An AI Capability Threshold for Rent-Funded Universal Basic Income in an AI-Automated Economy
Aran Nayebi
TL;DR
The paper investigates whether rents generated by AI capital can sustainably fund a universal basic income without new taxation or job creation. It develops a closed-form solvency threshold within a Solow-Zeira-CES framework that includes an AI capability parameter $\gamma_t$, and analyzes how public ownership, operating costs, and market structure shift the required AI productivity. Calibrations with current US data suggest that funding an 11% of GDP UBI requires AI to be about 5–7 times pre-AI automation productivity, with earlier crossings possible under rapid AI growth or favorable policy conditions. The results provide a rigorous benchmark for assessing when advancing AI capabilities could finance social transfers and highlight policy levers—ownership, competition, and cost controls—that influence feasibility.
Abstract
We derive the first closed-form condition under which artificial intelligence (AI) capital profits could sustainably finance a universal basic income (UBI) without relying on new taxation or the creation of new jobs. In a Solow-Zeira task-automation economy with a CES aggregator $σ< 1$, we introduce an AI capability parameter that scales the productivity of automatable tasks and obtain a tractable expression for the AI capability threshold -- the minimum productivity of AI relative to pre-AI automation required for a balanced transfer.
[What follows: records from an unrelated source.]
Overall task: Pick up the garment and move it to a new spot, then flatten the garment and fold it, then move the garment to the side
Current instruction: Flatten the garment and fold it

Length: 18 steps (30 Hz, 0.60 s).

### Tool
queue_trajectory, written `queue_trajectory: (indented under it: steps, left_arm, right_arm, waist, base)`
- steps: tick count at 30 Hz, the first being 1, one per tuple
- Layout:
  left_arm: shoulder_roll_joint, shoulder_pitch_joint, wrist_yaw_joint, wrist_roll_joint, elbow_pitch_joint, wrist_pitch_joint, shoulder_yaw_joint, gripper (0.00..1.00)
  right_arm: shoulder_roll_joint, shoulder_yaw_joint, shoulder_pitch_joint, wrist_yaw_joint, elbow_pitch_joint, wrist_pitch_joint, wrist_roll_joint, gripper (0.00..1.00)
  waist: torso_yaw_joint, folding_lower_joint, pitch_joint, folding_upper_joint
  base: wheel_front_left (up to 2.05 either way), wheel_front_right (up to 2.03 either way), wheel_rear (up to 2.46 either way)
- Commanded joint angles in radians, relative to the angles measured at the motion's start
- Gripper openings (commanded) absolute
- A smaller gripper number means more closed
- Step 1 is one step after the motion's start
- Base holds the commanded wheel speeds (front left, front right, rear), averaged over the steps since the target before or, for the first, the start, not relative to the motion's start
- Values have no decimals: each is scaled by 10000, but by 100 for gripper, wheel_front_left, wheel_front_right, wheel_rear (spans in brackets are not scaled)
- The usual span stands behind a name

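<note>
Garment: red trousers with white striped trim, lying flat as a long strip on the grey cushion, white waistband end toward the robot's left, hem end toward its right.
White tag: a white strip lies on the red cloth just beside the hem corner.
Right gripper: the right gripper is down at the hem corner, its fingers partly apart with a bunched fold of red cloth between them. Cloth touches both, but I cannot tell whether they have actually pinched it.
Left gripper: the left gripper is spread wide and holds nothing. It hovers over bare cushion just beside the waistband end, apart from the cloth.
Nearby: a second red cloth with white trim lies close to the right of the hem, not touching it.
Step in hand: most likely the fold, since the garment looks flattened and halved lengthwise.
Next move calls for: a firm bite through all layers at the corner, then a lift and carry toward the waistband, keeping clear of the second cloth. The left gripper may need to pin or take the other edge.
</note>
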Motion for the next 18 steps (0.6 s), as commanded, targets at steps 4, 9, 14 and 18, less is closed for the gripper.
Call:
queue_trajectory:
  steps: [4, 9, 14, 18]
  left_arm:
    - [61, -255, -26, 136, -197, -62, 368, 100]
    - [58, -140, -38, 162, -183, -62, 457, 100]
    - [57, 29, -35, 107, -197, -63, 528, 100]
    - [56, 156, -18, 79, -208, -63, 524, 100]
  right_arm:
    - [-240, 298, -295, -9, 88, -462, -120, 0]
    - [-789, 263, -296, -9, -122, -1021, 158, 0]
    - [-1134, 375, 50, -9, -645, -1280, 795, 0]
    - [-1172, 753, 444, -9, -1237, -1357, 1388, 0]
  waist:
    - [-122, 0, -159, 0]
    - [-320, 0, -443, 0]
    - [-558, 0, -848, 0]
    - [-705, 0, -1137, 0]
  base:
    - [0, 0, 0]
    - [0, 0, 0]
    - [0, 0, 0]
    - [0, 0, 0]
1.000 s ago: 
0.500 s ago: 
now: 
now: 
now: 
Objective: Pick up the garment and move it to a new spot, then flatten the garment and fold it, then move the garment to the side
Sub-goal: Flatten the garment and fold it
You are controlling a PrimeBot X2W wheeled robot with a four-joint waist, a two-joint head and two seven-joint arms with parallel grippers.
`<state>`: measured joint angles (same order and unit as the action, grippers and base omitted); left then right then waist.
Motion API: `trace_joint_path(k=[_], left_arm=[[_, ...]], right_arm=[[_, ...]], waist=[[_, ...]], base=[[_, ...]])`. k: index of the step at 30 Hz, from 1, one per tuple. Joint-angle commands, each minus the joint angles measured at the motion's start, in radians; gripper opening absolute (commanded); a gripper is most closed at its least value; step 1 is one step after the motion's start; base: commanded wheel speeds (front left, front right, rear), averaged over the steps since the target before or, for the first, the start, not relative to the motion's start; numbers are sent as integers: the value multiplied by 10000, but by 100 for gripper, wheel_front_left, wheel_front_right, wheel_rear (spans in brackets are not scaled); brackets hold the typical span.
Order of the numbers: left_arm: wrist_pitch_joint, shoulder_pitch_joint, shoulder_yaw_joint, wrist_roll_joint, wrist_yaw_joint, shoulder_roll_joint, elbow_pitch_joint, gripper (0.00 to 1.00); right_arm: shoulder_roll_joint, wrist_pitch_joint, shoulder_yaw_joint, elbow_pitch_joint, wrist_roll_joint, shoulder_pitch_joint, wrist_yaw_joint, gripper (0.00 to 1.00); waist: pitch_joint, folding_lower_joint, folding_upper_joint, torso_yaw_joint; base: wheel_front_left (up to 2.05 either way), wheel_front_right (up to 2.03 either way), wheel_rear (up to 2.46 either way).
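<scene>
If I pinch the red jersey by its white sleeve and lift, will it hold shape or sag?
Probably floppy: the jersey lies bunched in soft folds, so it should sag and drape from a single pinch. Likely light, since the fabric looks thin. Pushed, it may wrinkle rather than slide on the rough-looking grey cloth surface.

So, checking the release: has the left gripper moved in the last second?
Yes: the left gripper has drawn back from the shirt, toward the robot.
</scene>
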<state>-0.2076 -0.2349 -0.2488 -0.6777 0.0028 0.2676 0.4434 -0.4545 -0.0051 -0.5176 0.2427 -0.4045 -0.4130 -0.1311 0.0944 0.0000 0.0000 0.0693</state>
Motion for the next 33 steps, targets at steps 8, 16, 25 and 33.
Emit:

Using current U.S. economic parameters, we find that even in the conservative scenario where no new tasks or jobs emerge, AI systems would only need to reach only 5-7 times today's automation productivity to fund an 11%-of-GDP UBI. Our analysis also reveals some specific policy levers: raising public revenue share (e.g. profit taxation) of AI capital from the current 15% to about 33% halves the required AI capability threshold to attain UBI to 3 times existing automation productivity, but gains diminish beyond 50% public revenue share, especially if regulatory costs increase. Market structure also strongly affects outcomes: monopolistic or concentrated oligopolistic markets reduce the threshold by increasing economic rents, whereas heightened competition significantly raises it. These results therefore offer a rigorous benchmark for assessing when advancing AI capabilities might sustainably finance social transfers in an increasingly automated economy.